8.

17 3 0
                                    

Lio-no-Chan wspinał się osłoniętą przez stalową siatkę drabinką na szczyt wieży, sterczącej ze szczytu muru na kilka metrów w górę. Z małpią zręcznością podciągnął się na niewielką, kolistą platformę. Kilkoma sprawnymi ruchami rozstawił swoją snajperkę, lufę opierając na stojaku. Jej gładką powierzchnię szpeciły zadane nożem szramy, trzy wydrapane z trudem litery: C. E. R. Prezent od kochanki, przypomnienie, o co się walczy naprawdę, a nade wszystko – dobry omen.

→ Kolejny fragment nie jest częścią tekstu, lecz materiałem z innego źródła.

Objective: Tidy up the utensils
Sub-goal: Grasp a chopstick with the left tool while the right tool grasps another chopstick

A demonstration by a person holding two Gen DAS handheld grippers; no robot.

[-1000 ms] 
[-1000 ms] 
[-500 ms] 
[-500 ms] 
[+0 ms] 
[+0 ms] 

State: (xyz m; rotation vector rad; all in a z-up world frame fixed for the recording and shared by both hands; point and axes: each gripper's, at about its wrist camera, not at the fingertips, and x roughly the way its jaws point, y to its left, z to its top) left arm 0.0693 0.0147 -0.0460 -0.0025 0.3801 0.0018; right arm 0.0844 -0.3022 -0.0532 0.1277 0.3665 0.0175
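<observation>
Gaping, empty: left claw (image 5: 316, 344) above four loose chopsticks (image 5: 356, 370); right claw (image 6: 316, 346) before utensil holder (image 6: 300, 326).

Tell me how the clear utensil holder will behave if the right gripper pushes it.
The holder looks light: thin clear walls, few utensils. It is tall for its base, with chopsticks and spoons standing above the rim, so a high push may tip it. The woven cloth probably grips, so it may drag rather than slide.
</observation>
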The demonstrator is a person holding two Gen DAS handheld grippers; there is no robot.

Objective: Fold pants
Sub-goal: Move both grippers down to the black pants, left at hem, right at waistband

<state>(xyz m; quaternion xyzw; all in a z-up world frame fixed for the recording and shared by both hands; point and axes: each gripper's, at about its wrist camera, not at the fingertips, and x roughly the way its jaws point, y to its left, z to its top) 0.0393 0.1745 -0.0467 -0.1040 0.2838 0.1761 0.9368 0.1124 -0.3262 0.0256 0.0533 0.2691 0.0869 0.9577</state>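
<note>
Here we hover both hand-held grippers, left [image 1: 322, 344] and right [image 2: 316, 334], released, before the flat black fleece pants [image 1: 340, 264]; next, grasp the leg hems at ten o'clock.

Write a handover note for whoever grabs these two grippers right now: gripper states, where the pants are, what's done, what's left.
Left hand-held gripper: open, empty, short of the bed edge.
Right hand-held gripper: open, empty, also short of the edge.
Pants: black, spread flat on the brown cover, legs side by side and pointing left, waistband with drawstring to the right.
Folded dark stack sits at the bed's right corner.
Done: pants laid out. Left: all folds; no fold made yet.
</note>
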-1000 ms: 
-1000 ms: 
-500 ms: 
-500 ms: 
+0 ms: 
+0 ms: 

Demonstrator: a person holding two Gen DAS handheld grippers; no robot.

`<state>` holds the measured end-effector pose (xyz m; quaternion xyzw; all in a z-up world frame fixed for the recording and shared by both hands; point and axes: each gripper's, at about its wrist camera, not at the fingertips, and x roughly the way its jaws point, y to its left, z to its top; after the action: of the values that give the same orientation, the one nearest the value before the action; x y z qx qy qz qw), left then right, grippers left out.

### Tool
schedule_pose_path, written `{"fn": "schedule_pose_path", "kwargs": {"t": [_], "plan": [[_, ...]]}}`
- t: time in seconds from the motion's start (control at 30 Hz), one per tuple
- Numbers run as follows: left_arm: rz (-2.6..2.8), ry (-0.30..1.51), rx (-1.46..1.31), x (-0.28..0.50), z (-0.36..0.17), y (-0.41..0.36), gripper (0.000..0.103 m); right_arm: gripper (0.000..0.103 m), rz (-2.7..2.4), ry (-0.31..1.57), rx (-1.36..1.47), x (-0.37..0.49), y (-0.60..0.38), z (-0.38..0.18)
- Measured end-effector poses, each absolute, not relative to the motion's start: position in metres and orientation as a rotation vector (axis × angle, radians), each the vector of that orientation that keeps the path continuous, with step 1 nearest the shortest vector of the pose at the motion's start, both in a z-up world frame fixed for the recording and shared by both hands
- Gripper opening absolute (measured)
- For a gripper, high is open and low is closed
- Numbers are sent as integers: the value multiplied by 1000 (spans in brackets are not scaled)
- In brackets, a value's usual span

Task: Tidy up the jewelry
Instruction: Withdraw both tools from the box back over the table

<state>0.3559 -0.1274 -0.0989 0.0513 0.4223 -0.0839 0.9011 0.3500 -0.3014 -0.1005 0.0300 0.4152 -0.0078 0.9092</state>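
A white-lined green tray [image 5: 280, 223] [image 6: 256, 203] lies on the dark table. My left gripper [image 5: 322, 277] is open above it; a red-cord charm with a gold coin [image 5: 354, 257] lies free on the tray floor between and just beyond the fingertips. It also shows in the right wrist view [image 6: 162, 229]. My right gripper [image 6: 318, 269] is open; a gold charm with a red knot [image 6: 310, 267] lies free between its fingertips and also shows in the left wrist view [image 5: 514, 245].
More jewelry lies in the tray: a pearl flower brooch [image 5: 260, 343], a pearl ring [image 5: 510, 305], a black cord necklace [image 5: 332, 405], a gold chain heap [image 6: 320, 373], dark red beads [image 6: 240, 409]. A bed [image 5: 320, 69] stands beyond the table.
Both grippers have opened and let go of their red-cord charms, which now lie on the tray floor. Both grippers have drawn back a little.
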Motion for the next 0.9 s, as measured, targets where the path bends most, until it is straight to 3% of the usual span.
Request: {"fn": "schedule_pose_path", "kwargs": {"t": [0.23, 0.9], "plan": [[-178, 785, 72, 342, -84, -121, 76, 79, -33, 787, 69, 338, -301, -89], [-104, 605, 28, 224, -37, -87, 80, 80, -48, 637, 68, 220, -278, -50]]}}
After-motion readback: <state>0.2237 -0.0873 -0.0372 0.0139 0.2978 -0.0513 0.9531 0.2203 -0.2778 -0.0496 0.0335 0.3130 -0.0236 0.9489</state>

Mężczyzna ułożył się w pozycji strzelniczej. Korony drzew drżały, gdy niektóre z nich zwalały się, na razie jeszcze cicho, chociaż pierwsze echa trzasków dobiegały już z głębi nienaturalnej głuszy. Ptaki uciekły dawno. Deszcz siekł snajperowi prosto w twarz.

Przytknął oko do lunety, ostrożnie ustawił kąt lufy, wyregulował ostrość, celując w przerwę między stojącymi na brunatnej ziemi pod murem Czarnymi Ostrzami a granicą lasu. Czekał, nieruchomy jak nieożywiony fragment budowli.